Sejumlah Politisi Kritisi Penyelenggaraan Pileg dan Pilpres Dilakukan Serentak

Tandaseru – Sejumlah politisi mengkritisi keputusan Komisi Pemilihan Umum (KPU) terkait penyelenggaraan Pemilihan Legislatif (Pileg) dan Pemilihan Presiden (Pilpres) secara serentak. Hal ini dinilai tidak efektif karena masyarakat hanya akan berfokus kepada Pilpres saja.

Sedangkan, pada Pemilihan Legislatif, masyarakat dinilai tak akan terlalu tersorot atau dimengerti. Sehingga nantinya hasil pungutan suara untuk tingkat DPR-RI kebawah tidak akan maksimal.

“Euforianya masih terfokus pada Pilpres. Masyarakat lelih konsen ke pilpres. Saya takut orang akan pilih presiden saja, lalu DPR RI tidak masimal hasilnya,” kata Ketua Dewan Perwakilan Wilayah (DPW) Partai Amanat Nasional (PAN) Eko Hendro Purnomo alias Eko Patrio di di restoran d’consulate, Jakarta Pusat, Sabtu (23/2).

Hal itu juga dikatakan Sekertaris Jenderal (Sekjen) Partai Berkarya, Priyo Budi Santoso menyebut bahwa KPU terlalu terburu-buru dalam memutuskan penyelenggaraan Pileg dan Pilpres secara berbarengan.

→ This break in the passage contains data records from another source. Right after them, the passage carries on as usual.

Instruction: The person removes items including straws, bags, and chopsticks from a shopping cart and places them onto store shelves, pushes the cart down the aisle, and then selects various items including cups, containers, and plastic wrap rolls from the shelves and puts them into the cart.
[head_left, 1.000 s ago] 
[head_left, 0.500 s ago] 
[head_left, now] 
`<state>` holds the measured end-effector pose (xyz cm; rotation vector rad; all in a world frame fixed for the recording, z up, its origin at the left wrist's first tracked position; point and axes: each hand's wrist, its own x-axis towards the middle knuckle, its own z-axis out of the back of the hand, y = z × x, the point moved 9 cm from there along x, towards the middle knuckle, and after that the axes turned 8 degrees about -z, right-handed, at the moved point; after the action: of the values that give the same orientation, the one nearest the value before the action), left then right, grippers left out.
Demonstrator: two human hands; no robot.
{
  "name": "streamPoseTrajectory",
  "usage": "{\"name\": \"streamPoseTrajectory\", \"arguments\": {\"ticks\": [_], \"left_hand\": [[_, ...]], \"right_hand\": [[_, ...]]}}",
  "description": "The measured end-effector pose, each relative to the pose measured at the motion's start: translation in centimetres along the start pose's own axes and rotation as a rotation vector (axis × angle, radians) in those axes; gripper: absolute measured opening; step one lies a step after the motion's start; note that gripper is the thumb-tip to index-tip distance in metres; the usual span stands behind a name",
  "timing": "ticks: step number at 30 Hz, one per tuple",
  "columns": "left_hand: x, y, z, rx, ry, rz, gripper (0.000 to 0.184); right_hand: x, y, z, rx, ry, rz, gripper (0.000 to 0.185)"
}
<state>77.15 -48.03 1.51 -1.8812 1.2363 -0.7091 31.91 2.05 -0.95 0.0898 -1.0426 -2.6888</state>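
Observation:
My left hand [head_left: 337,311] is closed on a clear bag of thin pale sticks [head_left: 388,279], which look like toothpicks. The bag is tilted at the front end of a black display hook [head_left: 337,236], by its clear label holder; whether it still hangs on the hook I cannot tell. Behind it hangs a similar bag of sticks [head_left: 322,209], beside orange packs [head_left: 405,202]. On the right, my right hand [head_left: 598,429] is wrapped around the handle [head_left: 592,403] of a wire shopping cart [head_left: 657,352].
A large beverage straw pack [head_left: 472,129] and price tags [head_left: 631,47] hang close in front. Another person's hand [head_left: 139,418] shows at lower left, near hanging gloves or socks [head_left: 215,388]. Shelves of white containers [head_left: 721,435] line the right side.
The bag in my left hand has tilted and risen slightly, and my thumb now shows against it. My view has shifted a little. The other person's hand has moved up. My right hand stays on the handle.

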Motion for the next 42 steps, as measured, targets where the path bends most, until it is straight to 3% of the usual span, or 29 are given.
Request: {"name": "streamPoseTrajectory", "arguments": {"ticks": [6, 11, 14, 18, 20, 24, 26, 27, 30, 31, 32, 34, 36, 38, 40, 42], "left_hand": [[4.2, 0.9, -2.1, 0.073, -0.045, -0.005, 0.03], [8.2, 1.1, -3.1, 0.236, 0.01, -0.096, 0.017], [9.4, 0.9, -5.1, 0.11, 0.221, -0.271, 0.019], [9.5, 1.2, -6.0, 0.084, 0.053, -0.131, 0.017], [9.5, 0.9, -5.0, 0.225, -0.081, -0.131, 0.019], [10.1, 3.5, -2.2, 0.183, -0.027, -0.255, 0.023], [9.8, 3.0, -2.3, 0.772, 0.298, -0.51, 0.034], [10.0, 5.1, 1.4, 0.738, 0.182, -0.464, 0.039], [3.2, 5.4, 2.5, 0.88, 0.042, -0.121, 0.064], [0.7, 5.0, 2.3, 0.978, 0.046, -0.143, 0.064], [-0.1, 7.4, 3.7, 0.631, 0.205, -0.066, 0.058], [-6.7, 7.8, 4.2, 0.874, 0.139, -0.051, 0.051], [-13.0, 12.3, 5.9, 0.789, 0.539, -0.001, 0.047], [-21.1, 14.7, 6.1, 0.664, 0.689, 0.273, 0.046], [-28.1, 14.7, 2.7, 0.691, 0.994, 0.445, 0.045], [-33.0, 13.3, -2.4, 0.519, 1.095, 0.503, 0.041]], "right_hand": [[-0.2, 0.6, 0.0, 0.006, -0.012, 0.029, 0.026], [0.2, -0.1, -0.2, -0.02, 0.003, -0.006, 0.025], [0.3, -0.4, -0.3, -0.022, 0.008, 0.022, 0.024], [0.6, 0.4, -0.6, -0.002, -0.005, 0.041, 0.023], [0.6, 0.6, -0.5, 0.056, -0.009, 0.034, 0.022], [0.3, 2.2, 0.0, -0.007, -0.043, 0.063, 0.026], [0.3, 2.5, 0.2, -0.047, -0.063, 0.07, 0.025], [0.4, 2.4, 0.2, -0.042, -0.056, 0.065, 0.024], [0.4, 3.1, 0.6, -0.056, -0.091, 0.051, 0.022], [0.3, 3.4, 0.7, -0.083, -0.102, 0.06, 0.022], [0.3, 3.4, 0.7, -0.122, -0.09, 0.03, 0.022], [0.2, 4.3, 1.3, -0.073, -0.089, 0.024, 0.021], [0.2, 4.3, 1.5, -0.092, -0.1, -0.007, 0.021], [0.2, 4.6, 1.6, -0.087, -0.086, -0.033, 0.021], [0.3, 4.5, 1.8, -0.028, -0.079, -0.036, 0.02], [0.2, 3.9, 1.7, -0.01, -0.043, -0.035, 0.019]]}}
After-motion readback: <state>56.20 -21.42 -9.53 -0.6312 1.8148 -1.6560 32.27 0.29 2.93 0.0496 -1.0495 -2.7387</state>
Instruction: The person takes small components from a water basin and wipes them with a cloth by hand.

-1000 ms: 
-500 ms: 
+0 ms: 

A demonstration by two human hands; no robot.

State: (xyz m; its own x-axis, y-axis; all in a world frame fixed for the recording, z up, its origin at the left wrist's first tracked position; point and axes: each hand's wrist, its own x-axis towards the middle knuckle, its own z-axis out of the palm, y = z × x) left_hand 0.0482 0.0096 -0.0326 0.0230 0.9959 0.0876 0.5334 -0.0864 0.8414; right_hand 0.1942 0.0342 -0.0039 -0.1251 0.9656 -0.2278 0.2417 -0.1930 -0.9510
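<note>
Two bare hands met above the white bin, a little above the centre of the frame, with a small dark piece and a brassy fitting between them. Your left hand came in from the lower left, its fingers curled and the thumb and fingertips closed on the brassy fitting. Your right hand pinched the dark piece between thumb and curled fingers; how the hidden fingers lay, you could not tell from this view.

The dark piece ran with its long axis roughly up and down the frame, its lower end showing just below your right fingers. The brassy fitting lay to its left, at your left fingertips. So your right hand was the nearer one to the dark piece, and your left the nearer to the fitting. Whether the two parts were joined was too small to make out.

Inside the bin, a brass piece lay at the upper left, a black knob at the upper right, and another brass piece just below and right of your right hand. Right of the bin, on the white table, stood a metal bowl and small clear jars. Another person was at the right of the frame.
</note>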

Sebab, dinilai akan berdampak dengan rendanya pemilih pada Pileg.

Bahkan, dari temuannya di lapangan banyak masyarakat yang tak mengetahui sosok-sosok yang terlibat dalam Pileg meskipun telah banyak atribut kampanye yang terpasang.

“Yang paling banyak baliho itu pileg. Sampe publik itu bingung. Pileg ini seolah tenggelam oleh hiruk pikuk pilpres,” kata Priyo.

Bahkan, Dewan Perwakilan Pusat (DPP) Partai Perindo, Wibowo Hadiwardoyo mengungkapakan pada masyarakat di tingkat pedesaan euforia Pilpres sangat terasa dan sangat berbeda terbaik dengan Pileg yang sangat sepi.

“Rame antusias Pilpres, baliho-baliho. Kalau di tempat saya di desa-desa di Jawa Tengah, caleg yang datang ke desa jadi rame. Kalau ga ada yang datang ya sepi-sepi aja,” kata Wibowo.